## PROBLEM STATEMENT
The required output consists solely of the lines from the top of the listing through the line containing "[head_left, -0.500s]", transcribed exactly.

## INFORMATION SHOWN
■ ■ ■
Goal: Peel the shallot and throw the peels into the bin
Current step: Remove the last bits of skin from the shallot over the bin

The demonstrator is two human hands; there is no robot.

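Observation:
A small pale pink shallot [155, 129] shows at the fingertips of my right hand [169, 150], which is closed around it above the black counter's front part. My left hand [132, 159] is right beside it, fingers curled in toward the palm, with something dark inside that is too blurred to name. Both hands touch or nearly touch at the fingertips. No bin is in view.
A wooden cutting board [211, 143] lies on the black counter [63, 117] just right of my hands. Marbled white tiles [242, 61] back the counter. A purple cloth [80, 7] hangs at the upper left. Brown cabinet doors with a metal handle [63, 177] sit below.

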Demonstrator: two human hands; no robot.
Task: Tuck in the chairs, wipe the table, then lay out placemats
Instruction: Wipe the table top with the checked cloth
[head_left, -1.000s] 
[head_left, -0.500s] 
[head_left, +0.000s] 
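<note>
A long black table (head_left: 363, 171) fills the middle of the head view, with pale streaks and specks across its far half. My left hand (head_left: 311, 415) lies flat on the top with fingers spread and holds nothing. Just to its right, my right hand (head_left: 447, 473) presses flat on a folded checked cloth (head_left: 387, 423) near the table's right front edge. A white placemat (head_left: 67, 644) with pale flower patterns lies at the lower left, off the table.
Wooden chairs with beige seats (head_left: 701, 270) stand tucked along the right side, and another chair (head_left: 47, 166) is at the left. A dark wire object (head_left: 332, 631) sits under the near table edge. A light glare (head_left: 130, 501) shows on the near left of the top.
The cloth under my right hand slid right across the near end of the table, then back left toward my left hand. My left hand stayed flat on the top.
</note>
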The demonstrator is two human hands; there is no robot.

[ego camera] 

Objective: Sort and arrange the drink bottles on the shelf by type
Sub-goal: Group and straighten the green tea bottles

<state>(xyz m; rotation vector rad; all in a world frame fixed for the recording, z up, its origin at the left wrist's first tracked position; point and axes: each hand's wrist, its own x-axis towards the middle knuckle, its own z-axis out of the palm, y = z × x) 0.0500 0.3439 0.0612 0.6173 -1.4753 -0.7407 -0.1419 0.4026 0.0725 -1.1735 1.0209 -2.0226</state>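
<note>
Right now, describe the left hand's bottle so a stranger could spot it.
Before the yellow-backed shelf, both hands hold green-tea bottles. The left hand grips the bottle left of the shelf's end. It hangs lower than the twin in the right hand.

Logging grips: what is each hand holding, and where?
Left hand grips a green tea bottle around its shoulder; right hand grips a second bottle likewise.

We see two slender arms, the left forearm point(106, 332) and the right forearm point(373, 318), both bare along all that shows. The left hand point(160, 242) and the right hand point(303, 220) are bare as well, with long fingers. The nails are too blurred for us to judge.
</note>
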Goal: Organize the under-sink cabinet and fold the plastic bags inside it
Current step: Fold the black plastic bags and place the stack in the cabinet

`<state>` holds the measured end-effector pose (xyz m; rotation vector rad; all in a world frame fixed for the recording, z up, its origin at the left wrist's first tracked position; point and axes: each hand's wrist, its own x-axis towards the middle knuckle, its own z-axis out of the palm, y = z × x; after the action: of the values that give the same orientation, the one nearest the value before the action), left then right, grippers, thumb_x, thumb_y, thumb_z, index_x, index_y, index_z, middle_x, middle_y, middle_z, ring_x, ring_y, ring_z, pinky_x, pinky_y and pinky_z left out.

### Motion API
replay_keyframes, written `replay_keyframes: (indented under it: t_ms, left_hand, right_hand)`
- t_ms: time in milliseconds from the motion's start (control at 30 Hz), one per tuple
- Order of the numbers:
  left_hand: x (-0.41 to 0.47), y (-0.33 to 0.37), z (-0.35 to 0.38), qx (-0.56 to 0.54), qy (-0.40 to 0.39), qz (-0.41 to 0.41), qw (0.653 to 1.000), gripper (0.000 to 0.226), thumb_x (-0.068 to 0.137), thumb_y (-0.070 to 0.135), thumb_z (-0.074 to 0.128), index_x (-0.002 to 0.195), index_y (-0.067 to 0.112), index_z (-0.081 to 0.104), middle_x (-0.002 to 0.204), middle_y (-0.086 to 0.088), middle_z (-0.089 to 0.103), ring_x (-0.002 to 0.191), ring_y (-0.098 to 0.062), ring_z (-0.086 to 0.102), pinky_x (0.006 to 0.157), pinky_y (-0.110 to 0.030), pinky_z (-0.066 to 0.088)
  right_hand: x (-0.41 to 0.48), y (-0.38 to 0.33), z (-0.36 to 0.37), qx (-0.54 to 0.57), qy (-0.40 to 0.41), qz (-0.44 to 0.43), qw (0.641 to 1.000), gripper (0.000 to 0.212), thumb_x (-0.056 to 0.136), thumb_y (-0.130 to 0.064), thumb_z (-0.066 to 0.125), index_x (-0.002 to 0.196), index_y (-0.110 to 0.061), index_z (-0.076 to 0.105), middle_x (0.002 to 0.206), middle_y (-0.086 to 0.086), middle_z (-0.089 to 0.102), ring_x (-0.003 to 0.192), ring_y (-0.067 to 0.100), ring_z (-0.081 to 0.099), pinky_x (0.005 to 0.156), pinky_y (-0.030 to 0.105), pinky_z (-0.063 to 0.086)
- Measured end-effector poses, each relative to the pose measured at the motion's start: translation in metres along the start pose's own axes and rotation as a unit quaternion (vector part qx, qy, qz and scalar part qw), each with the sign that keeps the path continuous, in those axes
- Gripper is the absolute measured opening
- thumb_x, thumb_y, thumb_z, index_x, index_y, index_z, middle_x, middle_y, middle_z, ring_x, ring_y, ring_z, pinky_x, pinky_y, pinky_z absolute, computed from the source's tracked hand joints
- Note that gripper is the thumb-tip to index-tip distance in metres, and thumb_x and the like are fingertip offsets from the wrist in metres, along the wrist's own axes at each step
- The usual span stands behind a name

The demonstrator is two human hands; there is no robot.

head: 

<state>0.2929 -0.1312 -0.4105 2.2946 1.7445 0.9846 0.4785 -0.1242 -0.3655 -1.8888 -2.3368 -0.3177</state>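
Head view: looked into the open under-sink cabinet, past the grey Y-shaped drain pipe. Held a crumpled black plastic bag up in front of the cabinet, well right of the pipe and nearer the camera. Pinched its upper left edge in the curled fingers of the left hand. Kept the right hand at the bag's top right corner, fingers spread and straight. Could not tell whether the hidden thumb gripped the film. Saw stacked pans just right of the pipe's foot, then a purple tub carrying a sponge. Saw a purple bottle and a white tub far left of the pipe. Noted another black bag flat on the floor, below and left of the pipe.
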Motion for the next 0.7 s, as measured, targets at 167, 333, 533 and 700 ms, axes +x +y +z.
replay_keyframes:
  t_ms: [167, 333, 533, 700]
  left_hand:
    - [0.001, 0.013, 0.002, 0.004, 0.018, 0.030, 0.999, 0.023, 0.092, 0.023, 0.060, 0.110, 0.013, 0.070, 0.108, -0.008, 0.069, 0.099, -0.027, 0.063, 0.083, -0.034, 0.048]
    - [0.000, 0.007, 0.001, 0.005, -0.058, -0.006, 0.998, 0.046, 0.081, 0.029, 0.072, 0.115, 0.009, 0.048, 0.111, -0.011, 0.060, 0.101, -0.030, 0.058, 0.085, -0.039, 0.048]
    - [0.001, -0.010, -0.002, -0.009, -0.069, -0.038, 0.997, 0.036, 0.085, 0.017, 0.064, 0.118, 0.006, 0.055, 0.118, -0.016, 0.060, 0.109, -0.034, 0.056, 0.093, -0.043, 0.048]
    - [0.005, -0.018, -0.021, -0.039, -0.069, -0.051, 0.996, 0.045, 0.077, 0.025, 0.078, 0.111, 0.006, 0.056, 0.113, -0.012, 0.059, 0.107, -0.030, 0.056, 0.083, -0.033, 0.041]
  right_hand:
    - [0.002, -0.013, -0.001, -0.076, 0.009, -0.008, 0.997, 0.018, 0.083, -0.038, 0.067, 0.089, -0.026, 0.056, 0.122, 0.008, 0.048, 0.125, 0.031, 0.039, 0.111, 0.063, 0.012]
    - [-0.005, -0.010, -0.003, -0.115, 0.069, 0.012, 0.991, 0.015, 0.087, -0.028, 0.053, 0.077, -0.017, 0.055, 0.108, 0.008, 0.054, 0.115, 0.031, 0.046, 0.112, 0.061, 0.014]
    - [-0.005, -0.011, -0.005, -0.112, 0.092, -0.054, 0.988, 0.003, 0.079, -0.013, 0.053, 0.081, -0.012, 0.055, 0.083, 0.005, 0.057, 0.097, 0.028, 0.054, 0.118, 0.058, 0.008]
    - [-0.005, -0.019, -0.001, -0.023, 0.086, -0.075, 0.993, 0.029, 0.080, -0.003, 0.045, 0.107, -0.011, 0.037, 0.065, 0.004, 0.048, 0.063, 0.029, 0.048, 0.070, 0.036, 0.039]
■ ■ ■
## ANSWER
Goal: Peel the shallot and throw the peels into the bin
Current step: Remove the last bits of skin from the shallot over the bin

The demonstrator is two human hands; there is no robot.

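Observation:
A small pale pink shallot [155, 129] shows at the fingertips of my right hand [169, 150], which is closed around it above the black counter's front part. My left hand [132, 159] is right beside it, fingers curled in toward the palm, with something dark inside that is too blurred to name. Both hands touch or nearly touch at the fingertips. No bin is in view.
A wooden cutting board [211, 143] lies on the black counter [63, 117] just right of my hands. Marbled white tiles [242, 61] back the counter. A purple cloth [80, 7] hangs at the upper left. Brown cabinet doors with a metal handle [63, 177] sit below.
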
Demonstrator: two human hands; no robot.
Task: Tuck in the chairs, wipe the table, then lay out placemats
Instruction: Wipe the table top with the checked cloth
[head_left, -1.000s] 
[head_left, -0.500s] 

No additional answer is needed here.